Please consider this failure of communication both as machine and DH error, and hire more support staff.
nron
Comment by nron — April 8, 2008 #
I appreciate that you are so open about this episode. However, the most important thing will be to learn from this horrendous experience.
You can’t put so much blame on the vendor. After all, vendors will be vendors! All pushing their product, offering guarantees and great service….just like you guys to us !!!!
Yes you need to remain price competitive, but not at the expense of losing customers!
One suggestion for you is to have different levels of service - bronze, silver, gold or standard / preium, etc…. Bronze would be your current shaky offering, or specifically certain clusters. Silver or premium would then be a less risky setup with more stability. For that you could charge an extra buck or two per month, or whatever.
Good luck…but please don’t leave it to luck, do more thinking as a team. Maybe you should also set up a user group to help with say 10-20 representative users - by representative I mean not just nerds but real business people?!! :o)
Comment by cavehomme — April 8, 2008 #
Still not fixed. 12 s for a single web page. 27 s for a simple perl script. This was now. When is it fixed?
Comment by Mr J — April 8, 2008 #
I like how everyone gives pats on the back and laughs like we’re all friends. I don’t know any of you guys, I don’t know anyone at DreamHost, and they’re a business. They provide a service rather unreliably and should take some responsibility for their product. I could really give two snaps about what the problem with “Blingy” was, but I do care about why it took weeks on end to fix it. If you can’t solve your own tech problems then contract it out - this isn’t the Stone Age and things shouldn’t take more than 24 hours to be fixed. If its that bad throw the servers out and get new ones the same day. Its called a ‘business expense’ to those running serious businesses.

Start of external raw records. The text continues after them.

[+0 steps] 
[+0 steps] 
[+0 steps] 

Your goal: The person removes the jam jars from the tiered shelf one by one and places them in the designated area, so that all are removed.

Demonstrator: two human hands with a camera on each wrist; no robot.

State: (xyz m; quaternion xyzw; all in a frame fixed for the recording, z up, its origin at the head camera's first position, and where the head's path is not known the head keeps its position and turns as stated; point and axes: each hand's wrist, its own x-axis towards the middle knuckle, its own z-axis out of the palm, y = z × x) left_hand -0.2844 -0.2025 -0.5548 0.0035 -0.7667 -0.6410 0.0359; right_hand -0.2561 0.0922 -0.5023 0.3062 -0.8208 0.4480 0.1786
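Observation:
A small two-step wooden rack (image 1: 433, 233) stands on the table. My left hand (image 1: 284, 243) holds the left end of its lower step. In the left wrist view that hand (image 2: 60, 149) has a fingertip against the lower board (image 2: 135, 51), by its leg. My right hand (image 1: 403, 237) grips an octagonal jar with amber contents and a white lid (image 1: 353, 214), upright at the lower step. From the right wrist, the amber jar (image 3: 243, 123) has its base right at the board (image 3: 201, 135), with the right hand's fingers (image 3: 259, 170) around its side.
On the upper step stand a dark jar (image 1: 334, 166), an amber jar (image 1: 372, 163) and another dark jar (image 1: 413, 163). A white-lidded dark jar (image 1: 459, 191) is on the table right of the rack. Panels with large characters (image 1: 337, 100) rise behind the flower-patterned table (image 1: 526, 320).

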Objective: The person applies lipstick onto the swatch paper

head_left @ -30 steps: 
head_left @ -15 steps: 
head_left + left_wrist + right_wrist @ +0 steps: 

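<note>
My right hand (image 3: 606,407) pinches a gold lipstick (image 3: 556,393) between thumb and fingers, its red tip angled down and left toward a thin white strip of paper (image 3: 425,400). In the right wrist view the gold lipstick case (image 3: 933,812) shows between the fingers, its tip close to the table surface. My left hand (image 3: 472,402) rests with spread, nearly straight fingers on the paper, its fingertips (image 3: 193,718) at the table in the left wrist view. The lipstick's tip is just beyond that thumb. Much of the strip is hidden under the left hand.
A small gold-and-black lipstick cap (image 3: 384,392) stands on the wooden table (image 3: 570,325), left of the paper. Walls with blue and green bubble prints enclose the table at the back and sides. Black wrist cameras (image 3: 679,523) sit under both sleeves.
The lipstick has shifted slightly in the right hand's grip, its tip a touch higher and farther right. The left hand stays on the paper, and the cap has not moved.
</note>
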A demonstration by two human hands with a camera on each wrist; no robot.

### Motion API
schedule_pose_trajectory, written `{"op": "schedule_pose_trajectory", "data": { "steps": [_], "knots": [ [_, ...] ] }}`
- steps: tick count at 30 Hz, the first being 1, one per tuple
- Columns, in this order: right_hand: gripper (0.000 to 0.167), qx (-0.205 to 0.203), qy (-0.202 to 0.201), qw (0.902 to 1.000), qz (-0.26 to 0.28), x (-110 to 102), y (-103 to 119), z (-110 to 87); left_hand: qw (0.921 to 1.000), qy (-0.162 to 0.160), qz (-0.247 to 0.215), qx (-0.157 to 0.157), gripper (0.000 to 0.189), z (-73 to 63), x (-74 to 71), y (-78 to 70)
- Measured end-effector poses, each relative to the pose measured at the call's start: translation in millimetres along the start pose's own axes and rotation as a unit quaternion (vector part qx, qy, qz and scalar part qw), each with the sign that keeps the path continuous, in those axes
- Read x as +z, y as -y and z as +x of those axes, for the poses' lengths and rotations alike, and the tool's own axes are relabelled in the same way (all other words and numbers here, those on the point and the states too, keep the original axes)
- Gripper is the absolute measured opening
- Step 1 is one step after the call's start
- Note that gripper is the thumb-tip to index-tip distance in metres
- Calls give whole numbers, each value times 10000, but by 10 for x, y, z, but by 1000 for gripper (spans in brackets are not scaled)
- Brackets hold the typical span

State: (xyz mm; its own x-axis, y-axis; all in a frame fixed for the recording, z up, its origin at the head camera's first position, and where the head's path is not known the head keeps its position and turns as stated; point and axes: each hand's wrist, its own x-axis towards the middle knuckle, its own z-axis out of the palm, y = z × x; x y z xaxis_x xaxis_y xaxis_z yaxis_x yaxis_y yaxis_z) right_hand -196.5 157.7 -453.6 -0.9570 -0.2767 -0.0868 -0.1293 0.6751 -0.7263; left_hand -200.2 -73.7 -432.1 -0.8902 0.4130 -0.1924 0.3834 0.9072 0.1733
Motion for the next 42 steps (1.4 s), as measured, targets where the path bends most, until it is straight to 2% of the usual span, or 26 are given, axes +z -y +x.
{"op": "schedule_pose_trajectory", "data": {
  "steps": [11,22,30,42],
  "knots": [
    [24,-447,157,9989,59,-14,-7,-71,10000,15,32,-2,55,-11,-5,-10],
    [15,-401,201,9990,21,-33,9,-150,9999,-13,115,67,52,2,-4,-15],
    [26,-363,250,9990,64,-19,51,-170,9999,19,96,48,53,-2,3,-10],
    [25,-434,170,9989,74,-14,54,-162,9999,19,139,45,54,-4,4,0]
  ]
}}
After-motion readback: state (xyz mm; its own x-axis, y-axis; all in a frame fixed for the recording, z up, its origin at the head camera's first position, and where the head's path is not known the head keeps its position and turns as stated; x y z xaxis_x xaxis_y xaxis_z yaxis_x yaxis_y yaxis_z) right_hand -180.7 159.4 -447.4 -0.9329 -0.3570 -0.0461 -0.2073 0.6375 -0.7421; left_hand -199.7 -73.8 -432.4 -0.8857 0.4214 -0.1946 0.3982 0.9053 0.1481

Comment by EJH — April 8, 2008 #
I love dreamhost with all of my heart. You guys need to understand that generally you get what you pay for and dh by no means should be deployed for a mission critical application, but for personal blogs and other web fun. If you are planning on hosting digg on a any shared services, you may want to reconsider. But for everything else it gets the job done cheap!
Comment by dhfan — April 8, 2008 #
DH couldn’t organize a fuck in a whorehouse or a piss-up in a brewery.
DH tres suxor - dey is in yur servers fuckin up yur shit.
Comment by DHater — April 8, 2008 #
this is why you need a PROPER storage vendor… IBM/NetApp for everything.. eggs in a basket i know, but they do know their stuff.. I do know that EMC, have and do actually page on call engineering teams (the guys who actually CODE the guts of the various arrays they sell) no matter what time of the day it is, to get a workaround/fix implemented. microcode can be modified ‘on the fly’ to change values and non-user settings to alleviate performance issues if the code is misbehaving, till a permanent fix is released…. I’ve been there, done that, got the boxers with the skid marks due to threats coming from upper management if the problem isn’t fixed in a timely fashion.
Comment by anonymous — April 9, 2008 #
Instead of giving credit, you could speed us up by lowering the maximum number of customers on blingy and dividing what is left over among the users.
Right now we are getting more time on a slow server rather than a faster server!
Also I do not think that blaming the troubles on the vendor is completely justified here. As the sysadmin you should have known better. Stop apologizing and give us something real!
Comment by daniel — April 9, 2008 #
Been with DH for nearly 2 years, lovin it all the way! I’m on the Barqs server and I’ve had like 6 hours down time that I’ve actually noticed in nearly 2 years.
LOL’ing @ all you bitchers, whing whing whing “I’m losing face with my customers” bitch bitch bitch “I’ve no email in 24hours” If your losing face with your customers, try running your business properly then…
To Josh and crew, keep going guys, My crew & I are with you all the way.